Begin at the first line below and copy each line exactly, ending with the line where "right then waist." appears.
=======
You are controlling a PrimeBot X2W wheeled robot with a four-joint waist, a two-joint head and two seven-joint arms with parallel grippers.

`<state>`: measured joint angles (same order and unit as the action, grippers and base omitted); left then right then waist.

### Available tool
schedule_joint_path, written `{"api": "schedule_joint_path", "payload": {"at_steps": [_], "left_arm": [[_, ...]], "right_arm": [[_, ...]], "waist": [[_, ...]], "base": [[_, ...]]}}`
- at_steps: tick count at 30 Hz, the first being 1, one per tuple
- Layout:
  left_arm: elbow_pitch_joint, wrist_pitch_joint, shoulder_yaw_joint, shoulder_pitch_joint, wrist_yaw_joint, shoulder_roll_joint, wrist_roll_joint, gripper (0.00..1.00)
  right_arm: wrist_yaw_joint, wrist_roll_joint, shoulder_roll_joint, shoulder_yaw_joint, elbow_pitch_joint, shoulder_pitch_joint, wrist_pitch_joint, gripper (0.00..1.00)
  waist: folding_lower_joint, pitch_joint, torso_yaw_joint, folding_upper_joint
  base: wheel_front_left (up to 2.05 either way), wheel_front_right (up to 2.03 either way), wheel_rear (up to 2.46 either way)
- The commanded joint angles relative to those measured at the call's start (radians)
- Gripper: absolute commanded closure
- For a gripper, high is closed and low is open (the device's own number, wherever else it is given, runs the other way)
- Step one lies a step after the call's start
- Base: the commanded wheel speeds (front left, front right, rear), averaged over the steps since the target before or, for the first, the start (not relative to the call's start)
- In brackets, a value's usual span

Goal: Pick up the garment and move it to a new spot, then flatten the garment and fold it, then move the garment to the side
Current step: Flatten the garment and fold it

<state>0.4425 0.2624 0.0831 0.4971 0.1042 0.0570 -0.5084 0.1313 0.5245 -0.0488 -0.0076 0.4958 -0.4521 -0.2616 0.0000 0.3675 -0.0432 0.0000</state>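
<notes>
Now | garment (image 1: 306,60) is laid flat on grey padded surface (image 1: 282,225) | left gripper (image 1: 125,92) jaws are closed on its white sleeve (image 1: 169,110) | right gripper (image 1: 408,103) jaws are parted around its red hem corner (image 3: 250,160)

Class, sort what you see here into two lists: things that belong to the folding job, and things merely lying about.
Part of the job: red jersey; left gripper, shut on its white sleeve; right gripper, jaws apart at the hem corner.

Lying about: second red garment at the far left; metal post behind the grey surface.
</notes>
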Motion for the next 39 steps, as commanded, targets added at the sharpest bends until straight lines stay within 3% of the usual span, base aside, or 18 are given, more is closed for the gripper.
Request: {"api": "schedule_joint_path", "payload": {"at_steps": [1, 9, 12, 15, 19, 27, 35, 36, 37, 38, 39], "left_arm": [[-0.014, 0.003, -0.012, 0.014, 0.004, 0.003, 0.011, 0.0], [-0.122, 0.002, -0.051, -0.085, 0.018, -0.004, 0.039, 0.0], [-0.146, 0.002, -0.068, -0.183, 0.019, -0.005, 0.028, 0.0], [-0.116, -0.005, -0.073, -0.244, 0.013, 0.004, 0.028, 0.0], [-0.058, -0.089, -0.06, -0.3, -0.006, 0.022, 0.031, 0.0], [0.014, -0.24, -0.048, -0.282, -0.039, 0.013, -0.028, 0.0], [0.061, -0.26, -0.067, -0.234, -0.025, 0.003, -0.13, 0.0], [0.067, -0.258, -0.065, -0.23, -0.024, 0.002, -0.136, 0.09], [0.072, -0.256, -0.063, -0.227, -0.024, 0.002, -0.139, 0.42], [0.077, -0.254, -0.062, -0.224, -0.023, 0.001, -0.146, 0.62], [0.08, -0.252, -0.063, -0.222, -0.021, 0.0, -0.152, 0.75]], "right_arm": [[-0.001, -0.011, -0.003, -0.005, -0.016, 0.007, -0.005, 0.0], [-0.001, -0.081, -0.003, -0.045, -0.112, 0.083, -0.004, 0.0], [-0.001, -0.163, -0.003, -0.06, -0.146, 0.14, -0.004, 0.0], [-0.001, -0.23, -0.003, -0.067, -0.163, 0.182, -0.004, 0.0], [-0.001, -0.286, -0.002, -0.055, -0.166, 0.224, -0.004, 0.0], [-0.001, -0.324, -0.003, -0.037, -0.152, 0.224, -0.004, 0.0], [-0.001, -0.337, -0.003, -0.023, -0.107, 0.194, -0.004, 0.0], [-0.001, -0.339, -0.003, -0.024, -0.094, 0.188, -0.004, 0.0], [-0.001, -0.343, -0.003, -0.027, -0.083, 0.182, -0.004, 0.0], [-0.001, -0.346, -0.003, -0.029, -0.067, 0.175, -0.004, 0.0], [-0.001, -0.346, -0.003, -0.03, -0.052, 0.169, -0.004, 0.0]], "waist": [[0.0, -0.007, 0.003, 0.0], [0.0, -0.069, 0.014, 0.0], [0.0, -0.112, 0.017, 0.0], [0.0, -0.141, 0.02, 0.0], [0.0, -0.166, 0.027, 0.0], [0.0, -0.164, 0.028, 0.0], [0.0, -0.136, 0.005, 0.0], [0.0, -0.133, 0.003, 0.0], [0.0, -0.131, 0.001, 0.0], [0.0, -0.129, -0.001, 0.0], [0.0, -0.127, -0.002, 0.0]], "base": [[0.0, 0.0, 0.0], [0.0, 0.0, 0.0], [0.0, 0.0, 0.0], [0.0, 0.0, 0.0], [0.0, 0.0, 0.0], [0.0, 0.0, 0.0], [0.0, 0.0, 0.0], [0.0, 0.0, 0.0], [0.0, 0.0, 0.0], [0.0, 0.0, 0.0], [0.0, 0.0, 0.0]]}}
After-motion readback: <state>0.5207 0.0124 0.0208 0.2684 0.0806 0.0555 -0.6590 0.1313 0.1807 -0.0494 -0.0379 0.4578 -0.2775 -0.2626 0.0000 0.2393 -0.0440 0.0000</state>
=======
:: TASK RESULT ::
You are controlling a PrimeBot X2W wheeled robot with a four-joint waist, a two-joint head and two seven-joint arms with parallel grippers.

`<state>`: measured joint angles (same order and unit as the action, grippers and base omitted); left then right then waist.

The answer has been given, and the exercise is complete.